Replication in OpenSearch
Objectives
By the end of this lab, students should be able to:
-
Set up a 2-node cluster using OpenSearch without root access
-
Understand how distributed systems form clusters
-
Observe and reason about:
-
Primary shards
-
Replica shards
-
Data distribution and fault tolerance
-
Prerequisites
-
Two Linux environments (can be:
-
Two separate machines, or
-
One machine with two separate processes simulating nodes)
-
Access only to home directory (no sudo/root)
-
Java runtime available (or ability to use a bundled runtime)
-
Basic familiarity with:
-
Running background processes
-
Editing configuration files
-
Sending HTTP requests (curl or equivalent)
Part 1.1: Installing OpenSearch Locally
Run OpenSearch without system-wide installation.
Steps:
-
Download the OpenSearch distribution archive (tarball, not package manager) from here.
-
Extract it into your home directory.
-
Inspect the directory structure:
-
config/ -
data/ -
logs/ -
bin/
-
-
Identify:
-
The main configuration file
-
The startup script
-
Part 1.2: Installing OpenSearch Dashboard Locally
- Download the OpenSearch distribution archive (tarball, not package manager) from here.
- Extract it into your home directory.
Part 2: Configuring Node 1
Run the first node of your cluster.
Steps:
- Duplicate the extracted folder into a separate directory for Node 1.
- Follow installation guide
-
Edit configuration:
- Assign a cluster name
- Assign a node name
cluster.name: ds614-lab node.name: node-1 node.roles: [cluster_manager, data] network.host: [IP_ADDRESS] # "localhost" if both nodes on same machine, private ip if on different machines http.port: 9200 transport.port: 9300- Configure:
- Network host (local machine)
- Port (default or custom)
- Configure discovery settings:
- Define this node as part of a cluster (even if single node for now)

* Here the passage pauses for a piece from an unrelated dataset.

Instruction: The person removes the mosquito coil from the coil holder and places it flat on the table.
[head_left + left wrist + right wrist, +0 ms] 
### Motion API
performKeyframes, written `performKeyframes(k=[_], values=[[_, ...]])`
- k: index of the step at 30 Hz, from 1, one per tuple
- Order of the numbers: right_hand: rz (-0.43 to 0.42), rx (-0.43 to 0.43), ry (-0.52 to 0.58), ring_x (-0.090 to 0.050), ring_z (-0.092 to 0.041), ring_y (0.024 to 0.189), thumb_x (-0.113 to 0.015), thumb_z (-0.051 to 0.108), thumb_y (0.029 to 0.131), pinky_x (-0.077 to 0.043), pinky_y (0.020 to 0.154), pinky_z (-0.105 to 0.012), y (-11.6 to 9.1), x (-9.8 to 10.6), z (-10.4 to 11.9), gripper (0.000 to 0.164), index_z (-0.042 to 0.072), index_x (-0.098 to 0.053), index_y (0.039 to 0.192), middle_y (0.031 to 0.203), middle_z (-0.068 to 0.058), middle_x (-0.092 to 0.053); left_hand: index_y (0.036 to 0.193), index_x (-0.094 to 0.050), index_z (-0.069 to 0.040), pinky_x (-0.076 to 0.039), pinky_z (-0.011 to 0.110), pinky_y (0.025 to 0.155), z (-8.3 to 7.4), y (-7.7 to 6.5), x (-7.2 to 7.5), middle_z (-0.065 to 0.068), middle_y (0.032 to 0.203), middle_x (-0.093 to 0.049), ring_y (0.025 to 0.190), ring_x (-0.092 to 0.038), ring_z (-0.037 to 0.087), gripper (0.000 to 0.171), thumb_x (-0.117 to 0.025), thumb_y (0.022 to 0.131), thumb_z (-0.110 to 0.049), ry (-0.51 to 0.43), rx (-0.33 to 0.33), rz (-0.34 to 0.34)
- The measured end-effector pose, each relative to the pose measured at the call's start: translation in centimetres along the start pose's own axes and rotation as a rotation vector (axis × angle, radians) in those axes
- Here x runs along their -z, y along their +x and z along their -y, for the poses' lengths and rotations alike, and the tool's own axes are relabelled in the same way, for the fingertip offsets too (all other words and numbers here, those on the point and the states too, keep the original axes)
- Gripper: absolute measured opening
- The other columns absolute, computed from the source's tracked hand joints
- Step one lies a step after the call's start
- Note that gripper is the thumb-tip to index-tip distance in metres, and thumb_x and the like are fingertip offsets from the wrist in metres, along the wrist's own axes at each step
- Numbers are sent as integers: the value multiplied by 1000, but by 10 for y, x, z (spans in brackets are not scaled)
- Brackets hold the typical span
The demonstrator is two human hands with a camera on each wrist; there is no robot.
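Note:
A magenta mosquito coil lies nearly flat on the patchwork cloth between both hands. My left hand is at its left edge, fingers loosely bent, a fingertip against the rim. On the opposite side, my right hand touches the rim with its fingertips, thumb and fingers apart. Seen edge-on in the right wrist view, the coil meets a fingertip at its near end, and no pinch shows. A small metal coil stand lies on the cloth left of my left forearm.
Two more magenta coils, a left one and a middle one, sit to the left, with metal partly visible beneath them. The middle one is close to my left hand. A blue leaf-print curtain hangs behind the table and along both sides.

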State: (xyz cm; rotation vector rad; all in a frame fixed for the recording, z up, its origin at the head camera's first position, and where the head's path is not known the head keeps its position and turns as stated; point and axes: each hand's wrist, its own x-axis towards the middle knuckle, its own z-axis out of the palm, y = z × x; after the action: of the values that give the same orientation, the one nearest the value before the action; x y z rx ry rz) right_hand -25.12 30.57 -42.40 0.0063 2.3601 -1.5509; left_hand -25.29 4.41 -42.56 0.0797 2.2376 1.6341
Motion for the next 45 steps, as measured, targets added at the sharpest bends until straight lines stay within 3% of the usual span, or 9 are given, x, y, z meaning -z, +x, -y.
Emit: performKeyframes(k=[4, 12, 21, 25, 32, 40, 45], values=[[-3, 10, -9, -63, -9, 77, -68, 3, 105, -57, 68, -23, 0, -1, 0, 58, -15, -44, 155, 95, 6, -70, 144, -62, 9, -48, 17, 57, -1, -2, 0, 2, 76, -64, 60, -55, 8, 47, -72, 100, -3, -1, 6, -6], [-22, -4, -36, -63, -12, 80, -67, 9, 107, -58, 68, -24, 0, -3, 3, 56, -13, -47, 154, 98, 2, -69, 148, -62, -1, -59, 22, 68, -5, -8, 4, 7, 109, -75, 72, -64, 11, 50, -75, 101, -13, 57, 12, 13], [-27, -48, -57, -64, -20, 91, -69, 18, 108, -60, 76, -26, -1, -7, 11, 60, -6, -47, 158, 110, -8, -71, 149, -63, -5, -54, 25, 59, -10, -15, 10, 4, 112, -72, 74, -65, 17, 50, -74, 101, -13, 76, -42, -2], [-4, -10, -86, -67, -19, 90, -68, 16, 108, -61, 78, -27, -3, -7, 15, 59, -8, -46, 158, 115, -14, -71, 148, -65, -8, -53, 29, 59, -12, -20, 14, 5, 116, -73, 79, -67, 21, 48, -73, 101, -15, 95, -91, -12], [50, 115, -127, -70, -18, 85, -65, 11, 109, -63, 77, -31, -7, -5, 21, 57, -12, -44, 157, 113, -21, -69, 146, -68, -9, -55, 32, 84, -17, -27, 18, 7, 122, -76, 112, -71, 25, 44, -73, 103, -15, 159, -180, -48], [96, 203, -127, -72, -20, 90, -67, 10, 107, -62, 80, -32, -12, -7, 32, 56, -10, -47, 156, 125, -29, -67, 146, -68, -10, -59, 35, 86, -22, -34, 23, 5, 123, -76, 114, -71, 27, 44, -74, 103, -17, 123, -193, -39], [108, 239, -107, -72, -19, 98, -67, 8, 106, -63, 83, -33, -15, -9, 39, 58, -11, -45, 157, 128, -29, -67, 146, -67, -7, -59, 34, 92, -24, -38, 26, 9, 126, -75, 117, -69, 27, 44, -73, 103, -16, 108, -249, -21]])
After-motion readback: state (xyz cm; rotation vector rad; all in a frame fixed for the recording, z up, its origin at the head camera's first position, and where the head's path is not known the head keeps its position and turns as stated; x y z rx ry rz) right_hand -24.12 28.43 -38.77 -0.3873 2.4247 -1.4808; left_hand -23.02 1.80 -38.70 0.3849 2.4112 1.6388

- Set a data directory inside your home folder
- Start the node
- Verify:
- Node is running at this url:
- It responds to HTTP requests
- Cluster health is available
- Check nodes url:
Part 2.1: Configuring OpenSearch Dashboard
-
Edit the configuration file
config/opensearch_dashboards.yml:- Set
opensearch.hoststo point to your OpenSearch node(s) - Set
server.portto a unique port (different from OpenSearch nodes) - Disable security plugin
opensearch_security.enabled: false - Set
-
Start OpenSearch Dashboard
- Verify:
- Dashboard is running
- It responds to HTTP requests
- Cluster health is available
Part 3: Configuring Node 2
Join a second node to form a cluster.
Steps:
-
Create a second copy of OpenSearch directory for Node 2
-
Modify configuration:
- Different node name
- Different port
- Same cluster name as Node 1
-
Configure discovery/seed hosts:
- Node 2 should know about Node 1
- Set in each node config file(opensearch.yml)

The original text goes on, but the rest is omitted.